TASK GOAL — Your task is to copy exactly the lines from the line containing "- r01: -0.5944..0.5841" through the end of the listing below, with pictures left out.

INPUT DATA —
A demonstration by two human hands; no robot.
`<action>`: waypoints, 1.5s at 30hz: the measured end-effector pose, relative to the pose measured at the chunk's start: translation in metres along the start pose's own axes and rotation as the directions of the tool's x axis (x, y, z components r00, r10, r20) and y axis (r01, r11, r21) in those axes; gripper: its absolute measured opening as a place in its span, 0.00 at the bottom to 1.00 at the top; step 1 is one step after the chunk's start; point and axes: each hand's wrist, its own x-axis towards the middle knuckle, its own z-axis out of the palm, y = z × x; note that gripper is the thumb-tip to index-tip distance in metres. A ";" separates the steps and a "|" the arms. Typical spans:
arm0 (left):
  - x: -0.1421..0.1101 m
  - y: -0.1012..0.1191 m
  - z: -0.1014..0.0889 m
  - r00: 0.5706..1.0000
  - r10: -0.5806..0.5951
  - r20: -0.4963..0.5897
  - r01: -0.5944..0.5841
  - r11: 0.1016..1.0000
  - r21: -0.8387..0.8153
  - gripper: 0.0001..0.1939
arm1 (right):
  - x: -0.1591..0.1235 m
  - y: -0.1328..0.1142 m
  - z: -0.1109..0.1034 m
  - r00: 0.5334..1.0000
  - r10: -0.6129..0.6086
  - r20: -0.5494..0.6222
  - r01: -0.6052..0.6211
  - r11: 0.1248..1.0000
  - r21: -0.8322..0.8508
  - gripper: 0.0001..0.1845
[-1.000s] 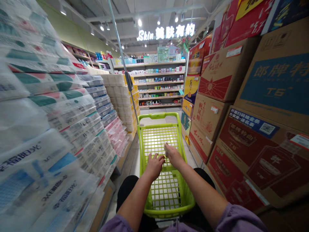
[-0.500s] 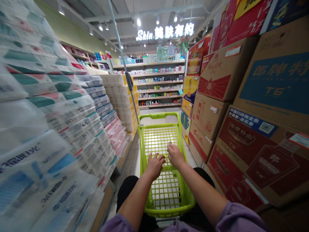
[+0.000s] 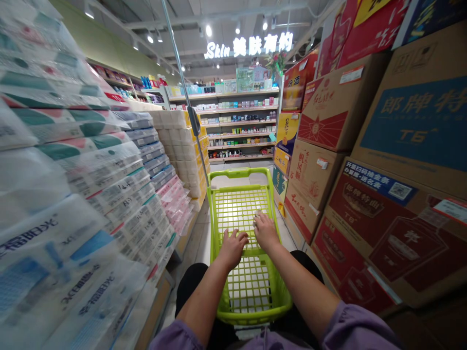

RESPONSE TO THE EXERCISE —
  - r01: -0.5944..0.5841
  - r11: 0.1016..1.0000
  - r21: -0.8387..0.8153
  - gripper: 0.0001..0.1939
arm1 (right):
  - x: -0.1591..0.1235 m
  - y: -0.1328..0.1142 m
  - z: -0.1109..0.1034 m
  - r00: 0.5334..1.0000
  - r10: -0.6129..0.6086
  - r20: -0.5494..0.6222
  - r01: -0.6052..0.6211
  - r11: 0.1248..1.0000
  - r21: -0.8322..0.8508
  - gripper: 0.0001..0.1845
[-1.000s] 
[-0.500s] 
[+0.000s] 

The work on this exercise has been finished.